= Hilkiah Bedford =

Hilkiah Bedford (1663–1724) was an English clergyman, a nonjuror and writer, imprisoned as the author of a book really by George Harbin.

==Life==
He was born in Hosier Lane, near West Smithfield, London, where his father was a mathematical instrument maker. The family originally came from Sibsey, near Boston, Lincolnshire, from where Hilkiah's grandfather, a quaker, moved to London and settled there as a stationer in the seventeenth century. He was educated at Bradley, Suffolk, and in 1679 proceeded to St. John's College, Cambridge, where he was elected as the first scholar on the foundation of his maternal grandfather, William Plat. He was elected fellow of St. John's, and having received holy orders was instituted to the rectory of Wittering.

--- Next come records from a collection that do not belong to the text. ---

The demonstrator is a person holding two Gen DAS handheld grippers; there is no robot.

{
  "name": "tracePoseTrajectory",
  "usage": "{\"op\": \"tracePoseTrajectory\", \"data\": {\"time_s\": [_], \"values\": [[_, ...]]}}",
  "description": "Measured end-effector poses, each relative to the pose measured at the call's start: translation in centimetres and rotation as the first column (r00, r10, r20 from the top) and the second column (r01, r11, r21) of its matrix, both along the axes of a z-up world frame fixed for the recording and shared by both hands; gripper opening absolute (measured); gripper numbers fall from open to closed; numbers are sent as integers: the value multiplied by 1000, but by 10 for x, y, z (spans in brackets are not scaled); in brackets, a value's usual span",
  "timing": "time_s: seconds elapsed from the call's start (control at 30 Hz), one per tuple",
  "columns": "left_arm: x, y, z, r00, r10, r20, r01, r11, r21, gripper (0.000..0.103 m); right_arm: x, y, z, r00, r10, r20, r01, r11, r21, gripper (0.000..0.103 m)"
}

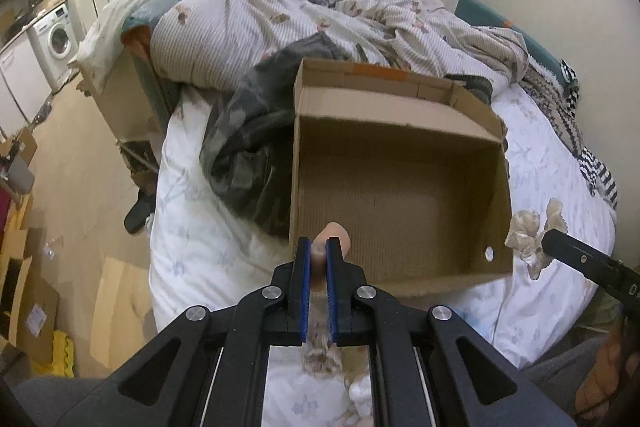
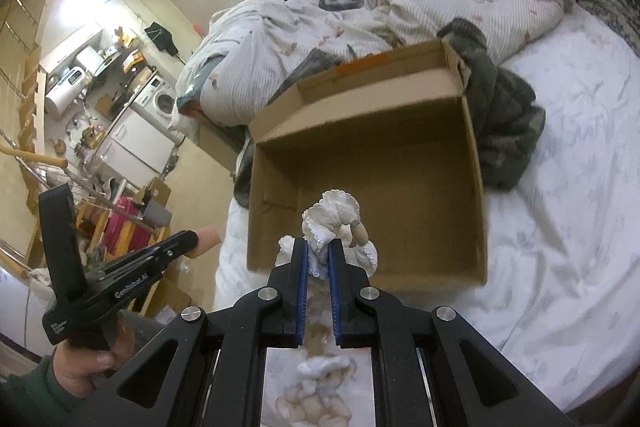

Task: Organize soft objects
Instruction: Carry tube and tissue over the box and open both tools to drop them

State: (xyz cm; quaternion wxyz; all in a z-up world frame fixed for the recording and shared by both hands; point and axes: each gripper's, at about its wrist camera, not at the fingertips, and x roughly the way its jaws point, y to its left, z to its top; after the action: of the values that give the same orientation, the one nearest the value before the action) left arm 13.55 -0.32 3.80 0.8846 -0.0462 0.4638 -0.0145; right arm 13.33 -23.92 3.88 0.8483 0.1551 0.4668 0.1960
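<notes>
Clamped in my right gripper [image 2: 318,251], jaws closed on its frilled white cloth, hangs a soft doll [image 2: 340,219], poised over the near edge of an open cardboard box [image 2: 476,163]. My left gripper [image 1: 318,249] has its jaws pressed together on a peach-coloured soft piece [image 1: 334,235], also at the box's near edge. Both seem light and limp, likely to sag and swing, so I judge a pinch on bunched fabric near the middle holds best. Beneath the box lies a white bed [image 2: 560,227] with a rumpled striped duvet [image 1: 248,11] behind and a dark camouflage garment [image 1: 244,131] beside it.
</notes>
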Motion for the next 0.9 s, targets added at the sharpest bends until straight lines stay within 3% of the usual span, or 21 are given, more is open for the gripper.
{"op": "tracePoseTrajectory", "data": {"time_s": [0.33, 0.67, 0.9], "values": [[31, -17, -2, 999, -32, 22, 31, 999, 41, 7, 32, -10, -15, 999, -39, -6, 39, 999, -21, 12], [55, -31, -48, 997, -77, 2, 77, 997, 11, 7, 48, -15, -54, 994, -68, -87, 65, 997, -37, 12], [62, -39, -77, 992, -115, -42, 114, 993, -20, 7, 57, -5, -82, 986, -66, -155, 51, 994, -99, 12]]}}
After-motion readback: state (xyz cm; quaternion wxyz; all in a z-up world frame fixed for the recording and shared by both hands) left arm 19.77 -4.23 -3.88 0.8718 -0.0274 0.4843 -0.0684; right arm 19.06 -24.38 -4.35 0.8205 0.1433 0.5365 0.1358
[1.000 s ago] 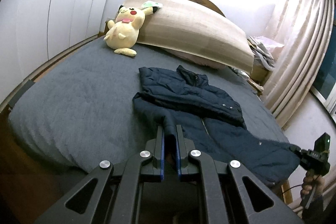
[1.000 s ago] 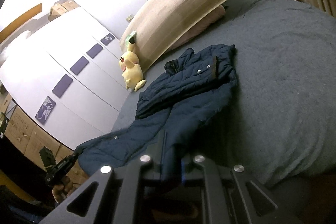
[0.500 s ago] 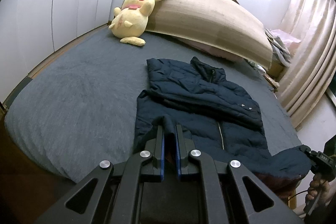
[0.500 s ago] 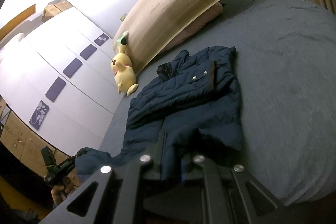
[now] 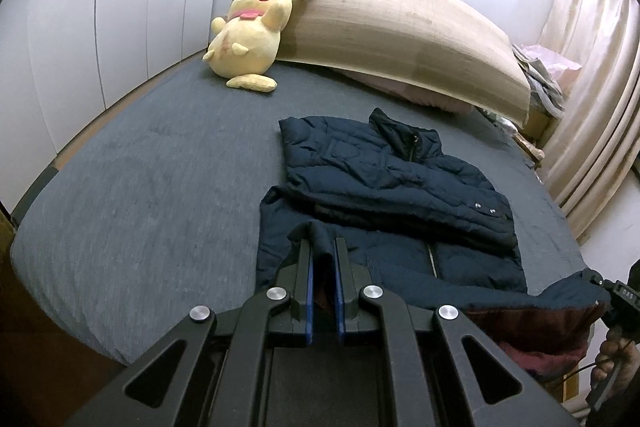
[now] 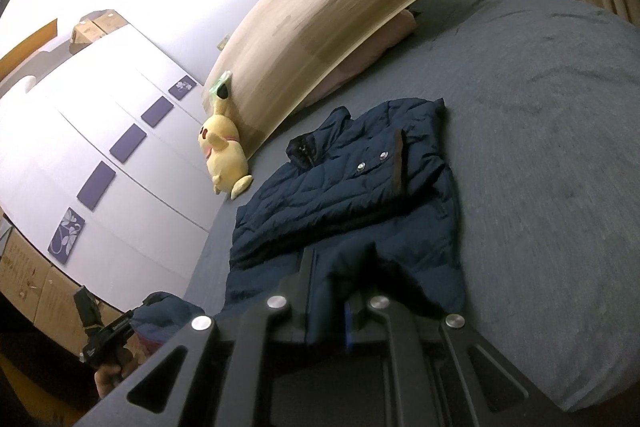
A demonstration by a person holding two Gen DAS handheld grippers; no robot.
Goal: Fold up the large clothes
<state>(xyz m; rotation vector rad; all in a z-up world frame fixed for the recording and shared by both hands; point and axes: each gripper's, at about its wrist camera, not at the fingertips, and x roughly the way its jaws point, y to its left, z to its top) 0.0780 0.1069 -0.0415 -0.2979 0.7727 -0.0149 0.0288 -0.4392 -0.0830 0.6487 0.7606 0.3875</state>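
Navy quilted jacket (image 5: 384, 187) lies on the grey bed (image 5: 152, 179), long axis running straight ahead of both tools, collar at the far end near the headboard (image 5: 400, 39). Left gripper (image 5: 322, 255) is clamped on one hem corner; right gripper (image 6: 332, 267) is clamped on the other, with the hem raised off the bed between them. Upper body and folded sleeve lie flat just beyond the fingertips. Judgement: both tools are equally near; the next move carries the hem forward toward the collar. Both are held level, pointing forward.
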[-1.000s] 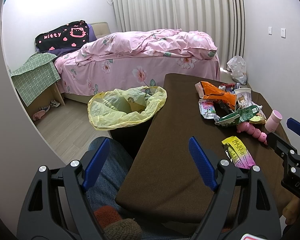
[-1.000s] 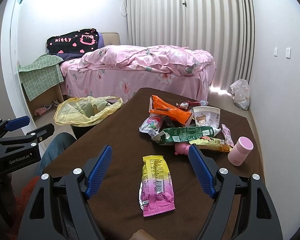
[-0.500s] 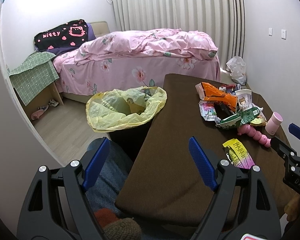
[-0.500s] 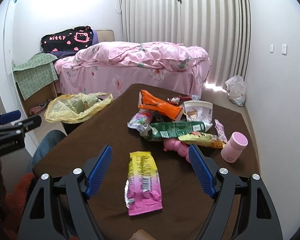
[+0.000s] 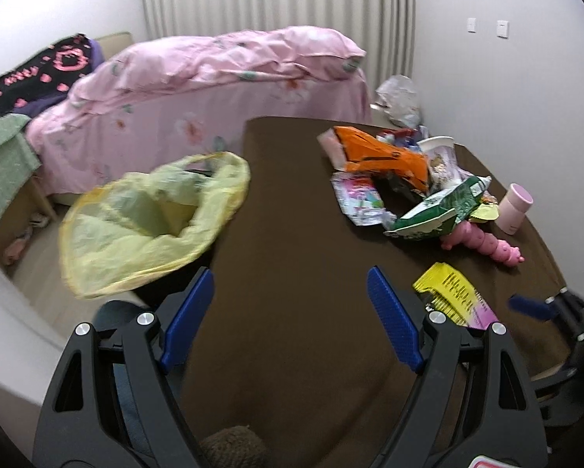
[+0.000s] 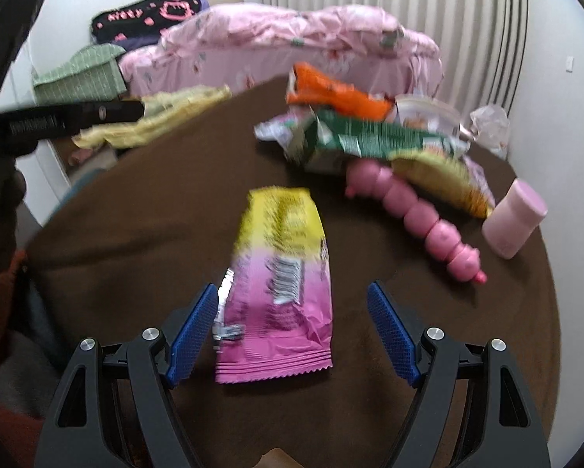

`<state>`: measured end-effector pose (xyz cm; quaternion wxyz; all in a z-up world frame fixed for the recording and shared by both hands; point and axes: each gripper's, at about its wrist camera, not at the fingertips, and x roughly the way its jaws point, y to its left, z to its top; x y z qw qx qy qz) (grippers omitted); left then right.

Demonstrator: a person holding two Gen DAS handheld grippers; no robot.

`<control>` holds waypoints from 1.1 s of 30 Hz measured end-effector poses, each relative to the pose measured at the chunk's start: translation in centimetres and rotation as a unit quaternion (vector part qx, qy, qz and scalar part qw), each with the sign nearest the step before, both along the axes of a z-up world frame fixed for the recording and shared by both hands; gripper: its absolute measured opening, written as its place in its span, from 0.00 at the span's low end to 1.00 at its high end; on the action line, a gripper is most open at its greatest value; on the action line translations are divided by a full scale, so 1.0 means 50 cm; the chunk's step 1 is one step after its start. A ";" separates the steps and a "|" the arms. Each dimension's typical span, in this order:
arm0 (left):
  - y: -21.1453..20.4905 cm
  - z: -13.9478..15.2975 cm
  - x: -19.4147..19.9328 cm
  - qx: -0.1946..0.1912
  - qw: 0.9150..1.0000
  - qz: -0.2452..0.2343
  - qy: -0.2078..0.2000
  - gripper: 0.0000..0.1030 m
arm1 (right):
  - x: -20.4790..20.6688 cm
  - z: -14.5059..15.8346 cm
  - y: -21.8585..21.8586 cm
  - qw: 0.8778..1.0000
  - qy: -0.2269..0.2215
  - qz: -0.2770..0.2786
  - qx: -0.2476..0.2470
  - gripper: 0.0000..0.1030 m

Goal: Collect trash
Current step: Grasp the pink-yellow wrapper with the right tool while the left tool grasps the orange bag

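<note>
Looking along the left gripper (image 5: 290, 312), its blue fingers (image 5: 393, 325) are spread wide with nothing between them, hovering over the near part of the brown table (image 5: 292, 234). The yellow trash bag (image 5: 151, 222) gapes open just off the table's left edge. Far right on the table sits the litter pile: an orange wrapper (image 5: 381, 154), a green packet (image 5: 440, 210), a paper cup (image 5: 440, 160), a pink caterpillar toy (image 5: 483, 241) and a pink bottle (image 5: 516, 208). The yellow-and-pink wrapper (image 5: 455, 296) lies nearer, alone, just beside the right fingertip.

Over to the right wrist view: the right gripper (image 6: 292, 331) is released too, jaws wide, and that yellow-and-pink wrapper (image 6: 280, 280) lies flat on the table (image 6: 136, 234) with its pink end between the two fingertips; contact cannot be told. The caterpillar toy (image 6: 416, 218) lies just to its right, the bottle (image 6: 514, 218) beyond it, the green packet (image 6: 370, 136) and orange wrapper (image 6: 335, 95) behind. The trash bag (image 6: 155, 117) shows at far left.
</note>
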<state>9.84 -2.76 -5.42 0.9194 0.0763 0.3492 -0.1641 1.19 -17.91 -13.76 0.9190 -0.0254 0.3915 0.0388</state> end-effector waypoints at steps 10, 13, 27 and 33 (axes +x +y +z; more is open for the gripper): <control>-0.099 -0.027 0.070 -0.032 0.993 -0.115 0.015 0.76 | 0.010 0.008 -0.081 0.998 -0.014 -0.014 0.052 0.35; -0.148 -0.032 0.091 -0.030 0.987 -0.154 0.033 0.76 | -0.012 0.037 -0.119 0.997 -0.030 -0.038 0.061 0.35; -0.241 -0.014 0.110 -0.017 0.969 -0.246 -0.009 0.68 | -0.044 0.061 -0.234 0.988 -0.051 -0.119 0.088 0.35; -0.178 0.032 0.259 -0.108 0.986 -0.119 0.032 0.68 | -0.025 0.032 -0.207 0.988 -0.043 -0.105 0.108 0.35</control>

At the Glorious Revolution he refused to take the oaths to the new monarchs, and was ejected from his living. He then kept a successful boarding house at Westminster for the scholars of Westminster School. He became chaplain to Dr. Thomas Ken, the deprived bishop of Bath and Wells, and began to write. He made a translation of An Answer to Fontenelle's History of Oracles, edited Peter Barwick's Vita Joannis Barwick, and translated it with notes. He published in 1710 a Vindication of the Church of England, and also an Essay on the Thirty-nine Articles.

The book which made Hilkiah Bedford famous was one which he did not write. In 1713 a folio volume was published anonymously, entitled The Hereditary Right of the Crown of England asserted, in an answer to William Higden, who had been a nonjuror, but recanted, and defended his recantation in a work entitled A View of the English Constitution. Bedford was suspected of having written the Hereditary Right, and was found guilty of writing, printing, and publishing it. He was fined 1,000 marks and imprisoned for three years, and after the expiration of the period was to find sureties for his good behaviour during life. He was also condemned to appear before the court with a paper on his hat confessing the crime; but this part of the sentence was remitted in consideration of his being a clergyman. The real author was George Harbin, also a nonjuror; it is said that Hilkiah Bedford knew this, but preferred to suffer unjustly rather than betray Harbin. Thomas Thynne, 1st Viscount Weymouth sent Harbin to Bedford with £100, not knowing that Harbin (his chaplain) was responsible for the book. Hilkiah Bedford became a bishop among the nonjurors; he left a son Thomas Bedford.